What is expected: Each line below is to be set down again exactly.

BEGIN Data excerpt

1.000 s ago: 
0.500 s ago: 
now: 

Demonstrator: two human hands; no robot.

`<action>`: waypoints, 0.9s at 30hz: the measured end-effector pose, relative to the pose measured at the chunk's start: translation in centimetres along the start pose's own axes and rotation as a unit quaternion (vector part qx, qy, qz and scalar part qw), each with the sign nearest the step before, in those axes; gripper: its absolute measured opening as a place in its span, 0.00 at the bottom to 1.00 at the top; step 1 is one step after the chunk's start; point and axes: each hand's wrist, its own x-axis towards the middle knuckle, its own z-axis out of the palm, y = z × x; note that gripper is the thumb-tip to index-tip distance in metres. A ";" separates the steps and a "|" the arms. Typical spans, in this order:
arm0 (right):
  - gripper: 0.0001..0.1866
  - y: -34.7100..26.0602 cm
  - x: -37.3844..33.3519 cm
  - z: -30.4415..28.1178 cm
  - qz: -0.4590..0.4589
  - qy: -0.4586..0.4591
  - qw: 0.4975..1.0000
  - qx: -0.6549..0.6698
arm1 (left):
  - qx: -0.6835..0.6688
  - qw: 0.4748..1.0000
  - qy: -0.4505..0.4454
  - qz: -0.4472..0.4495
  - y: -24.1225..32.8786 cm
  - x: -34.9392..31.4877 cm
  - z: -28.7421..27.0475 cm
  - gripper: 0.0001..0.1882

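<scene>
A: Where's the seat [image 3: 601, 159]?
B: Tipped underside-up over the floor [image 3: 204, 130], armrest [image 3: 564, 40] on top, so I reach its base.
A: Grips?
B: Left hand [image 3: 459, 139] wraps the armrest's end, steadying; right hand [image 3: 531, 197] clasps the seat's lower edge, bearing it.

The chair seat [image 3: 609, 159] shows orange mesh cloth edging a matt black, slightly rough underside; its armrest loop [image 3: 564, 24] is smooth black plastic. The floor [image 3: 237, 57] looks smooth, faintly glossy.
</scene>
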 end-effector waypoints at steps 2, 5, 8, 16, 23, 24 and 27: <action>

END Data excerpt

Solution:
1.000 s ago: 
0.500 s ago: 
now: 

Demonstrator: two human hands; no robot.

`<action>`: waypoints, 0.9s at 30hz: the measured end-effector pose, relative to the pose measured at the chunk's start: translation in centimetres along the start pose's own axes and rotation as a unit quaternion (vector part qx, qy, qz and scalar part qw), each with the sign nearest the step before, in those axes; gripper: its absolute measured opening as a place in its span, 0.00 at the bottom to 1.00 at the top; step 1 is one step after the chunk's start; point and axes: each hand's wrist, its own x-axis towards the middle knuckle, its own z-axis out of the palm, y = z × x; note that gripper is the thumb-tip to index-tip distance in metres. A ";" separates the steps and a "|" the arms. Typical spans, in this order:
arm0 (right):
  - gripper: 0.0001..0.1866
  - y: -34.7100..26.0602 cm
  - x: -37.3844..33.3519 cm
  - z: -30.4415..28.1178 cm
  - qz: -0.4590..0.4589
  - qy: -0.4586..0.4591
  - qw: 0.4975..1.0000
  - qx: -0.6549..0.6698
arm1 (left):
  - qx: -0.6835..0.6688
  - qw: 0.4748..1.0000
  - qy: -0.4505..0.4454
  - qz: -0.4472..0.4495
  - y: -24.1225..32.8786 cm
  - x: -34.9392..31.4877 cm
  - z: -28.7421..27.0475 cm
  - gripper: 0.0001..0.1882

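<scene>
A: Where's the seat [image 3: 601, 159]?
B: Tipped underside-up over the floor [image 3: 204, 130], armrest [image 3: 564, 40] on top, so I reach its base.
A: Grips?
B: Left hand [image 3: 459, 139] wraps the armrest's end, steadying; right hand [image 3: 531, 197] clasps the seat's lower edge, bearing it.

The chair seat [image 3: 609, 159] shows orange mesh cloth edging a matt black, slightly rough underside; its armrest loop [image 3: 564, 24] is smooth black plastic. The floor [image 3: 237, 57] looks smooth, faintly glossy.
</scene>
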 end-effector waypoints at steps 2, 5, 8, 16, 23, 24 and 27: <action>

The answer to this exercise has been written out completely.